[DATASET CONTENT]
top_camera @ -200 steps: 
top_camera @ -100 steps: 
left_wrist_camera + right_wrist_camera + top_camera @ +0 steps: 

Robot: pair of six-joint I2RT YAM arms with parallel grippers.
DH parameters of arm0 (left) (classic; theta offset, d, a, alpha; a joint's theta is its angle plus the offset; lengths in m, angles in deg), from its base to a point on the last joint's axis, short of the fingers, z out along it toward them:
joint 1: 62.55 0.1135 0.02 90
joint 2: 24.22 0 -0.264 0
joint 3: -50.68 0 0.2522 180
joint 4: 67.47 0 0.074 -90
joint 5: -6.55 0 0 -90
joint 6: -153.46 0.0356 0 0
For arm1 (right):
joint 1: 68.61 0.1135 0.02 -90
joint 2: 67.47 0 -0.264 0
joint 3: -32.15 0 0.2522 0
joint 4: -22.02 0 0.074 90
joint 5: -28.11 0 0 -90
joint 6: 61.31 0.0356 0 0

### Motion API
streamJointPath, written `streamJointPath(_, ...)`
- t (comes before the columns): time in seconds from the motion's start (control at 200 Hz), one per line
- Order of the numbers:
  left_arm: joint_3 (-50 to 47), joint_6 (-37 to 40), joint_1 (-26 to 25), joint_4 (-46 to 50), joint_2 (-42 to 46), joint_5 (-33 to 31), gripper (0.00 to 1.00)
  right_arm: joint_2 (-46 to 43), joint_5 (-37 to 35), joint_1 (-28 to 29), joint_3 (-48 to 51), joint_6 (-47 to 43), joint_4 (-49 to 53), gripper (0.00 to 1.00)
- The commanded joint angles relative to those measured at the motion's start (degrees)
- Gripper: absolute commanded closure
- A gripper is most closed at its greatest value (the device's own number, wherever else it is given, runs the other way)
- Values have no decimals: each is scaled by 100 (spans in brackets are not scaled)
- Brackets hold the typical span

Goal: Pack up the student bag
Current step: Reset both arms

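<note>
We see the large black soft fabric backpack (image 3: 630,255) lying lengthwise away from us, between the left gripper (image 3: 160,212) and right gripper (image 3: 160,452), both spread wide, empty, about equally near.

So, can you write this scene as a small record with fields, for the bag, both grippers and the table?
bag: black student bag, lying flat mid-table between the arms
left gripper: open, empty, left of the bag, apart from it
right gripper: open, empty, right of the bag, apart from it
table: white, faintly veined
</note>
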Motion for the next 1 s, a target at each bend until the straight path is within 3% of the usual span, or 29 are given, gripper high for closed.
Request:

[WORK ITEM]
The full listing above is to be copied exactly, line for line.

[PROBLEM SOLUTION]
top_camera @ -200 steps: 
top_camera @ -100 steps: 
left_wrist_camera + right_wrist_camera + top_camera @ +0 steps: 

Robot: pair of six-joint I2RT YAM arms with parallel grippers.
DH parameters of arm0 (left) (classic; theta offset, d, a, alpha; a joint's theta is its angle plus the offset; lengths in m, angles in deg), from its base to a point on the last joint's axis, short of the fingers, z out along it toward them:
joint 1: 62.55 0.1135 0.02 90
joint 2: 24.22 0 -0.264 0
joint 3: -50.68 0 0.2522 180
joint 4: 67.47 0 0.074 -90
joint 5: -6.55 0 0 -90
joint 6: -153.46 0.0356 0 0
For arm1 (right):
joint 1: 68.61 0.1135 0.02 -90
joint 2: 67.47 0 -0.264 0
joint 3: -32.15 0 0.2522 0
joint 4: -22.02 0 0.074 90
joint 5: -28.11 0 0 -90
joint 6: 61.31 0.0356 0 0

### Motion API
streamJointPath, written `streamJointPath(_, ...)`
- t (comes before the columns): time in seconds from the motion's start (control at 200 Hz), one per line
- Order of the numbers:
  left_arm: joint_3 (-50 to 47), joint_6 (-37 to 40), joint_1 (-26 to 25), joint_4 (-46 to 50), joint_2 (-42 to 46), joint_5 (-33 to 31), gripper (0.00 to 1.00)
  right_arm: joint_2 (-46 to 43), joint_5 (-37 to 35), joint_1 (-28 to 29), joint_3 (-48 to 51), joint_6 (-47 to 43), joint_4 (-49 to 53), gripper (0.00 to 1.00)
- The commanded joint angles relative to those measured at the motion's start (degrees)
- Gripper: absolute commanded closure
- A gripper is most closed at its greatest value (the device's own number, wherever else it is given, runs the other way)
- Values have no decimals: each is scaled by 100 (spans in brackets are not scaled)
- Brackets hold the typical span

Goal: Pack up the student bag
Current step: Reset both arms

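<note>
We see the large black soft fabric backpack (image 3: 630,255) lying lengthwise away from us, between the left gripper (image 3: 160,212) and right gripper (image 3: 160,452), both spread wide, empty, about equally near.

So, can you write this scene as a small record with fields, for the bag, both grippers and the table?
bag: black student bag, lying flat mid-table between the arms
left gripper: open, empty, left of the bag, apart from it
right gripper: open, empty, right of the bag, apart from it
table: white, faintly veined
</note>
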Motion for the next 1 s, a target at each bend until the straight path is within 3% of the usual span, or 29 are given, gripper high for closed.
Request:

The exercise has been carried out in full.